学术文献库

We study theoretically the electronic structure of three-dimensional (3D) higher-order topological insulators in the presence of step edges. We numerically find that a 1D conducting state with a helical spin structure, which also has a linear dispersion near the zero energy, emerges at a step edge and on the opposite surface of the step edge. We also find that the 1D helical conducting state on the opposite surface of a step edge emerges when the electron hopping in the direction perpendicular to the step is weak. In other words, the existence of the 1D helical conducting state on the opposite surface of a step edge can be understood by considering an addition of two different-sized independent blocks of 3D higher-order topological insulators. On the other hand, when the electron hopping in the direction perpendicular to the step is strong, the location of the emergent 1D helical conducting state moves from the opposite surface of a step edge to the dip ($270^{\circ}$ edge) just below the step edge.

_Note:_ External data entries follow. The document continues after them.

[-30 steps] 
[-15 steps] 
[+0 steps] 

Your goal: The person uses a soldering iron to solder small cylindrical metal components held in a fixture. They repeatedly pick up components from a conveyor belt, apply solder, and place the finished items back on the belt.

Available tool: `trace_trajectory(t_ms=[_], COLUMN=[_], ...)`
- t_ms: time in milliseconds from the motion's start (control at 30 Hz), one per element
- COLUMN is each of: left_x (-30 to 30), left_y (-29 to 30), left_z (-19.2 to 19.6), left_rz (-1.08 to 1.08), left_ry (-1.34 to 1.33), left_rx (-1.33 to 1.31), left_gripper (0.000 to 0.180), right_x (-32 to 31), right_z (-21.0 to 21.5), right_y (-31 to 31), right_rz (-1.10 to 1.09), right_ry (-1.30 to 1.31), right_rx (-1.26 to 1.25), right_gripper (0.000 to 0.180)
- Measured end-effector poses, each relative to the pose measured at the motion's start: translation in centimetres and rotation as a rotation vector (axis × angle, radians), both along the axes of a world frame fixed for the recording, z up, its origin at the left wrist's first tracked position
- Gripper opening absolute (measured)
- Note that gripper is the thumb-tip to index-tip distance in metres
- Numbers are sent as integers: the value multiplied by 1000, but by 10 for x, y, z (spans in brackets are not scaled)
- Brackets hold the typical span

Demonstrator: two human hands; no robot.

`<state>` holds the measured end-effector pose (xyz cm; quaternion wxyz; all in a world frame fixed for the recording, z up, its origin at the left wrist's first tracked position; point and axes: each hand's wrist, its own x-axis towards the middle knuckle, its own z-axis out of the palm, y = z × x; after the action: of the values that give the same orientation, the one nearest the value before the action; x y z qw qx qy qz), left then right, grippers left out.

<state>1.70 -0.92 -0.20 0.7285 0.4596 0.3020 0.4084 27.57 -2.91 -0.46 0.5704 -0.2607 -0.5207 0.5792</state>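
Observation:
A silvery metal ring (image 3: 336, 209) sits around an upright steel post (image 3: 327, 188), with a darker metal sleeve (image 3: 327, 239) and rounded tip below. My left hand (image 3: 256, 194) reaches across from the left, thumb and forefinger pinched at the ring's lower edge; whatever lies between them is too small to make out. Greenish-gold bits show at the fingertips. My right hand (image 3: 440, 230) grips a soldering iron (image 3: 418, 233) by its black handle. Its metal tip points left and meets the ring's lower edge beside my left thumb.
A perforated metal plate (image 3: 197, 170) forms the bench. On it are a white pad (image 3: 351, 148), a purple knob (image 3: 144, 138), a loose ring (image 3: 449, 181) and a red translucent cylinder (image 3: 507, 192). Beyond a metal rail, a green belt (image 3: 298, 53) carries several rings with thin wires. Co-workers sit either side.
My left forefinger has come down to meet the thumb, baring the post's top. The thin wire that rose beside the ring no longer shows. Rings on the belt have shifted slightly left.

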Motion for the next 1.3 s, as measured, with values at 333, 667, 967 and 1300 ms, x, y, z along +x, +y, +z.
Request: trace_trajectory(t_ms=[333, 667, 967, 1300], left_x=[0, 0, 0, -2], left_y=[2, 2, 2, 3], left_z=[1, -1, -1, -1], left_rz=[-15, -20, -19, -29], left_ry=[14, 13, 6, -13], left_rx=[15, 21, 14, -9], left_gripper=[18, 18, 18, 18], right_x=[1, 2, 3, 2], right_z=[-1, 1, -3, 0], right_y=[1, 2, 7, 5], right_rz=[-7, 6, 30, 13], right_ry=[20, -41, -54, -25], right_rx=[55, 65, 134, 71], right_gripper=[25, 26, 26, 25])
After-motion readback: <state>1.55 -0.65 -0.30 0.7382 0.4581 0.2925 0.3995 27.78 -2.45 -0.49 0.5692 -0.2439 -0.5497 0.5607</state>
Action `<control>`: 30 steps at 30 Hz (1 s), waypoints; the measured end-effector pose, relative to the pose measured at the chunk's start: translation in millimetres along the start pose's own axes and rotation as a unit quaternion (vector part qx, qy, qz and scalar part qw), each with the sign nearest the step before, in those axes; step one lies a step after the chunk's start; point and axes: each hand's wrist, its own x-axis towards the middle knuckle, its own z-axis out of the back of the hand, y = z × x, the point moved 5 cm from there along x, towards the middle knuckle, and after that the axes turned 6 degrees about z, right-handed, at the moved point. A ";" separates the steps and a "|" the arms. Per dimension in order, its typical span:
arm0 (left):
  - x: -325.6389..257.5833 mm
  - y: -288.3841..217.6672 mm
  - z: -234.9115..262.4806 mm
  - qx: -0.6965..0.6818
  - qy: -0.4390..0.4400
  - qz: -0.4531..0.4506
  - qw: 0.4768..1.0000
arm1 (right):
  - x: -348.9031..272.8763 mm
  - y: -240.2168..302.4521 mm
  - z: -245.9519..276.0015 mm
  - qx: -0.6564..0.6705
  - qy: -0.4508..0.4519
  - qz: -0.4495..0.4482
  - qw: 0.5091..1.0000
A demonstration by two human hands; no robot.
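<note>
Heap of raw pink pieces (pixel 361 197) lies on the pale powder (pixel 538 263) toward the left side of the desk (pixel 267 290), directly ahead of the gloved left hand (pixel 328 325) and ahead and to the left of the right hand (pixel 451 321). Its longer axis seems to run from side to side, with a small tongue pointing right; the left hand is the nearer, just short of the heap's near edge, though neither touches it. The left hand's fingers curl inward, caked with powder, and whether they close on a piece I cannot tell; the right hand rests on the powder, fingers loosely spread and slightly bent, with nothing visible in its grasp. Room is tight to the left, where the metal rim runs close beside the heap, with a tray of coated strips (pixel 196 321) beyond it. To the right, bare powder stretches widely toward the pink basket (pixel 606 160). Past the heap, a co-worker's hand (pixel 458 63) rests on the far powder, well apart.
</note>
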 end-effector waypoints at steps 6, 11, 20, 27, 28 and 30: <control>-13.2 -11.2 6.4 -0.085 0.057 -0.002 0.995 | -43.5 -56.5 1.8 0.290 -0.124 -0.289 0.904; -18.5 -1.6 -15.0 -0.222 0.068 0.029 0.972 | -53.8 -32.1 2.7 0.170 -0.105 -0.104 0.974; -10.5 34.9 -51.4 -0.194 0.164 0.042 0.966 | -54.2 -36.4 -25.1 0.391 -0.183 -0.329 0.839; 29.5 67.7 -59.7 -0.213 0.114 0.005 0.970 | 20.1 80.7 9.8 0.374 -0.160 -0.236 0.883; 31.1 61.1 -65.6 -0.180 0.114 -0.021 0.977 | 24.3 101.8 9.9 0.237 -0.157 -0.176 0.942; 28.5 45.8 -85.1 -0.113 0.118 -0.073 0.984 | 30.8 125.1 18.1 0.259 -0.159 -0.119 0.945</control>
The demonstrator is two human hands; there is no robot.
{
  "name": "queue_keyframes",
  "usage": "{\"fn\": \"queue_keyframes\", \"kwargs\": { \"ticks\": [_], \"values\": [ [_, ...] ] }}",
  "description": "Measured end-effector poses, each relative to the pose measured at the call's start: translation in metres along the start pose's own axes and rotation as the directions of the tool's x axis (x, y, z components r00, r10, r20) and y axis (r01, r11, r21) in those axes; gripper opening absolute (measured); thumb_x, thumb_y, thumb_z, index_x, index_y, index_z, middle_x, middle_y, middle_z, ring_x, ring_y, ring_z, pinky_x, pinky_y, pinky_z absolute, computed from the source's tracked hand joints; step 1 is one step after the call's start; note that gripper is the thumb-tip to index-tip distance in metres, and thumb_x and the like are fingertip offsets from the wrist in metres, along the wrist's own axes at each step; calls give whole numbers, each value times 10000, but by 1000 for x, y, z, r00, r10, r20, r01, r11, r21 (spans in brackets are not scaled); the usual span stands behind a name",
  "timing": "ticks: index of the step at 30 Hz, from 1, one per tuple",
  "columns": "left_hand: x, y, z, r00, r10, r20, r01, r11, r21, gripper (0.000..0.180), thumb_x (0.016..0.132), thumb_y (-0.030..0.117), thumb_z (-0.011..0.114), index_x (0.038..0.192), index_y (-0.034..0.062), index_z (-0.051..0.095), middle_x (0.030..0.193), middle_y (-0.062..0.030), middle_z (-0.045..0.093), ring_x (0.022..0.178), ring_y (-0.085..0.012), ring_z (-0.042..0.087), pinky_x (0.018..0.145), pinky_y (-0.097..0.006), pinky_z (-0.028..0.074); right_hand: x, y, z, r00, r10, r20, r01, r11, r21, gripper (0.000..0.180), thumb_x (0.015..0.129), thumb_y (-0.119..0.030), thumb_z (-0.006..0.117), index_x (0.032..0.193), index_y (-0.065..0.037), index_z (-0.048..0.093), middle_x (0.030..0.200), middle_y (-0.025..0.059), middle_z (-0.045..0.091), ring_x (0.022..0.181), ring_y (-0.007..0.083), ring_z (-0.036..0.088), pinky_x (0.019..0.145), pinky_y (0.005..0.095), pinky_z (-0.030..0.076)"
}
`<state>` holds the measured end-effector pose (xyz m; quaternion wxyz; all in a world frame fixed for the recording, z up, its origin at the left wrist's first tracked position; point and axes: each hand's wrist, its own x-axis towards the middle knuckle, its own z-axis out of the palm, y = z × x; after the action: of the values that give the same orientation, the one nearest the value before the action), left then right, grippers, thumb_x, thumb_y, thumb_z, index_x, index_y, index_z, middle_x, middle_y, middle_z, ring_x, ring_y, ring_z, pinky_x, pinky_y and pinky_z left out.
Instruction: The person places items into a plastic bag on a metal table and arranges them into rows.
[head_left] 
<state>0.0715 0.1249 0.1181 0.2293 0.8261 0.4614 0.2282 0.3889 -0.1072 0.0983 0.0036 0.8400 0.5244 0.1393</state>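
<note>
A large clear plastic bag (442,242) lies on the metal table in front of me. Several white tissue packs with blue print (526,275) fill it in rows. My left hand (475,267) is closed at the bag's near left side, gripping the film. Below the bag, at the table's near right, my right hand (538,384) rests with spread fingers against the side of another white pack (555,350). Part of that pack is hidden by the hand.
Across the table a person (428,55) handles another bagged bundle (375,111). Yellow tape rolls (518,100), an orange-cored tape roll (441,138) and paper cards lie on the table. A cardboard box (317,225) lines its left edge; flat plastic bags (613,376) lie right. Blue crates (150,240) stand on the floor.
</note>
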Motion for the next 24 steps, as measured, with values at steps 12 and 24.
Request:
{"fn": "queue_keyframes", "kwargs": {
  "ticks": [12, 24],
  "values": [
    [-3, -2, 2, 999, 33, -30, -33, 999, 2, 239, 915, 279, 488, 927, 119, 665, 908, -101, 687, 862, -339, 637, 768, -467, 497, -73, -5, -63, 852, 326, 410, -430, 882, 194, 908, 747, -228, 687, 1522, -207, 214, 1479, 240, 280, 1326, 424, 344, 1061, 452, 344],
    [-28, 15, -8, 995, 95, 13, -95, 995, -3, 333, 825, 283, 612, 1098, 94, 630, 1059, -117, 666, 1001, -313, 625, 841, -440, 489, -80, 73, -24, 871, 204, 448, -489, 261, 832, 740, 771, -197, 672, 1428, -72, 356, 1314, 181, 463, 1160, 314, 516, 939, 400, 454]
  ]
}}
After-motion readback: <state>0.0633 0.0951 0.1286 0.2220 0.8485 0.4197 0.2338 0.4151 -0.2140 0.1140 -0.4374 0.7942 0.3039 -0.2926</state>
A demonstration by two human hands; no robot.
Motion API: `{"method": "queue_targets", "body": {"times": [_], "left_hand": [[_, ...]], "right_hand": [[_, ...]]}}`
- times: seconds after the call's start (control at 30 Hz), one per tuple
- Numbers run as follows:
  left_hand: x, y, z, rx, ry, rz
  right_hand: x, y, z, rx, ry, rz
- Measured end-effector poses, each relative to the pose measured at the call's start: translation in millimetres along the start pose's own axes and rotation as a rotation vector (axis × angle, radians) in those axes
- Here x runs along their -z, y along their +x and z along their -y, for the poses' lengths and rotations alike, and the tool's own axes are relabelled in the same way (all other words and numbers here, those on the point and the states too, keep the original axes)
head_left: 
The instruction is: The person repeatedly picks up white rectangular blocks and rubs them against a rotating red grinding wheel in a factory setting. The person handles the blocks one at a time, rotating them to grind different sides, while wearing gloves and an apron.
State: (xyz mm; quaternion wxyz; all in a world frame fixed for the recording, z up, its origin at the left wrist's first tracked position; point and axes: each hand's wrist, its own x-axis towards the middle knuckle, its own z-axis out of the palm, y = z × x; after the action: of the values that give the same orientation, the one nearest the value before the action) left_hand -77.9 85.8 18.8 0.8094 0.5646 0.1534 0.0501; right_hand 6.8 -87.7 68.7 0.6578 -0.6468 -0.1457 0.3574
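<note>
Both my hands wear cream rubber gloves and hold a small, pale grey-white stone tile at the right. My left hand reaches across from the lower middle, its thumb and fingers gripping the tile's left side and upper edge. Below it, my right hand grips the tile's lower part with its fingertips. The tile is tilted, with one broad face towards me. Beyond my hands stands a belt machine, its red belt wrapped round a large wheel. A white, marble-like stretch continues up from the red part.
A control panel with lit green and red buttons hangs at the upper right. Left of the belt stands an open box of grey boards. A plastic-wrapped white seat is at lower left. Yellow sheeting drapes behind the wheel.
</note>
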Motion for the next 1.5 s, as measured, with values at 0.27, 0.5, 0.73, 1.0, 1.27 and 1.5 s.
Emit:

In this case, the existence at the dip below the step edge can be understood by assigning each surface with a sign ($+$ or $-$) of the mass of the surface Dirac fermions. These two physical pictures are connected continuously without the bulk bandgap closing. Our finding paves the way for on-demand creation of 1D helical conducting states from 3D higher-order topological insulators employing experimental processes commonly used in thin-film devices, which could lead to, e.g., a realization of high-density Majorana qubits.